New Technology Produces Car Tires From Trees And Grass

Feb. 28, 2017
A team of researchers, led by the University of Minnesota, invents a process to produce automobile tires from trees and grasses that could shift the tire production industry toward using common renewable resources.

A team of researchers, led by the University of Minnesota, invents a new technology to produce automobile tires from trees and grasses in a process that could shift the tire production industry toward using easily available, renewable resources. 

Conventional car tires are viewed as environmentally unfriendly because they are predominately made from fossil fuels. The car tires produced from biomass that includes trees and grasses would reportedly be identical to existing car tires with the same chemical makeup, color, shape and performance. The University of Minnesota, through its Office for Technology Commercialization, has applied for a patent on the renewable rubber technology and plans to license the technology to companies interested in commercializing it.

The new study is published by the American Chemical Society’s ACS Catalysis journal. Authors of the study include researchers from the University of Minnesota, University of Massachusetts Amherst and the Center for Sustainable Polymers, a National Science Foundation-funded center at the University of Minnesota.

“Our team created a new chemical process to make isoprene, the key molecule in car tires, from natural products like trees, grasses, or corn,” says Paul Dauenhauer, a University of Minnesota associate professor of chemical engineering and materials science and lead researcher of the study. “This research could have a major impact on the multi-billion dollar automobile tires industry.”

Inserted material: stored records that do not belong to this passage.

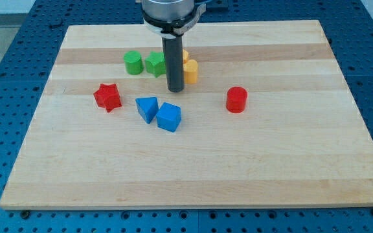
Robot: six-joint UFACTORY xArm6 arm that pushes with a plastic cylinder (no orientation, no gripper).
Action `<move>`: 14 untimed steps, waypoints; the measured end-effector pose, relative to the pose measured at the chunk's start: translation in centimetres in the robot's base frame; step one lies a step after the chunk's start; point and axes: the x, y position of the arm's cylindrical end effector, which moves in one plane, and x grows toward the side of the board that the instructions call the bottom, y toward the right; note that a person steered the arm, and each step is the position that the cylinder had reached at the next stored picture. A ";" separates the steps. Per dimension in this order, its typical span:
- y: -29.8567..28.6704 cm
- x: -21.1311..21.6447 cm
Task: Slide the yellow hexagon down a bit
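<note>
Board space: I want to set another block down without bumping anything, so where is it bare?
The wide strip along the board's bottom edge, below the blue cube, is free, as is the right side beyond the red cylinder. Crowded: upper middle, where my tip stands by the yellow hexagon and green blocks.

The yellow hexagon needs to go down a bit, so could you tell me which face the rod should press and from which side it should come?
Press the top face of the yellow hexagon, coming from the view's top. My tip now sits at its lower left, so it must go round first. The green star lies close on the left, so circling by the right looks safer.
</note>
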 end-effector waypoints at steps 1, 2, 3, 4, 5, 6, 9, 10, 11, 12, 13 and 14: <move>-0.1 -0.3; 0.0 -0.6; 0.5 -1.5; 0.9 -2.3; 1.5 -2.6; 1.3 -2.5; 8.3 -0.8; 10.9 -4.0; 11.0 -7.5; 9.6 -10.0; 6.6 -11.4; 4.1 -11.7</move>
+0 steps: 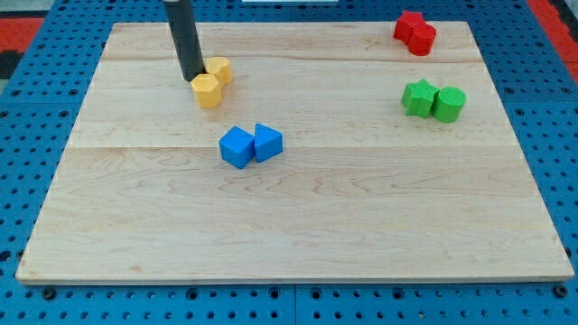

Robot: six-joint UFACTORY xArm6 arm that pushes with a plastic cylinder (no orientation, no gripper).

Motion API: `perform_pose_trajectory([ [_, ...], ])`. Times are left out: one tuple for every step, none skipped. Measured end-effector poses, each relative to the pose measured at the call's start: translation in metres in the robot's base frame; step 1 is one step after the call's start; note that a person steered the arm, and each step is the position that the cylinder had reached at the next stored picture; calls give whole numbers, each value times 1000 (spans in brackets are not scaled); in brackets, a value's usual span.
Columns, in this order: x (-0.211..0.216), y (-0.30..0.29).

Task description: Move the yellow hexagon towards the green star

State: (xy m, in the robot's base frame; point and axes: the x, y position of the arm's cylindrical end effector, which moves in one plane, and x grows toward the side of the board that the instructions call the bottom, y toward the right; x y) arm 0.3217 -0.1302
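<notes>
Upright, my tip (191,78) touching yellow hexagon (207,91).

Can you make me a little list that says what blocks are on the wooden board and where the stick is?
board: pale wooden board on a blue pegboard
my tip: at the left side of the two yellow blocks, touching or nearly
yellow hexagon block: upper left
other yellow block: just above the hexagon, shape unclear
blue blocks: cube and wedge-like one, side by side, centre
green star block: right side
green cylinder block: beside the star
red blocks: top right
</notes>
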Motion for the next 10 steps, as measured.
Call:
perform_pose_trajectory([
  [20, 7],
  [23, -16],
  [35, -43],
  [53, -24],
  [55, 27],
  [55, 87],
  [57, 126],
  [56, 106],
  [38, 71],
  [12, 123],
])
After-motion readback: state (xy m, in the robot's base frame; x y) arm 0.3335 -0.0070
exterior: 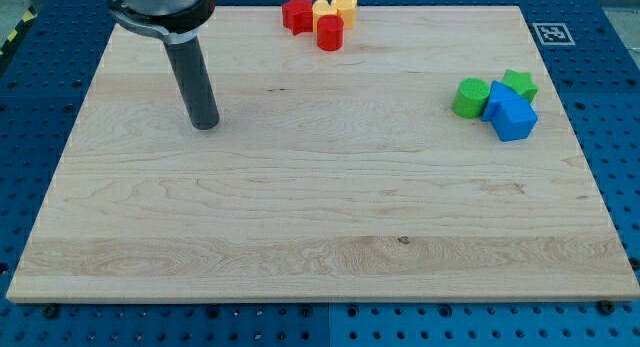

Biomass-derived isoprene has been a major initiative of tire companies for the past decade, with most of the effort focused on fermentation technology (similar to ethanol production), according to the University.  However, renewable isoprene has proven a difficult molecule to generate from microbes, and efforts to make it by an entirely biological process have not been successful. Funded by NSF, researchers from the Center for Sustainable Polymers have focused on a new process that begins with sugars derived from biomass. They found that a three-step process is optimized when it is “hybridized,” meaning it combines biological fermentation using microbes with conventional catalytic refining that is similar to petroleum refining technology. 

“Economically bio-sourced isoprene has the potential to expand domestic production of car tires by using renewable, readily available resources instead of fossil fuels,” says Frank Bates, a polymer expert and University of Minnesota Regents Professor of Chemical Engineering and Materials Science. “This discovery could also impact many other technologically advanced rubber-based products.”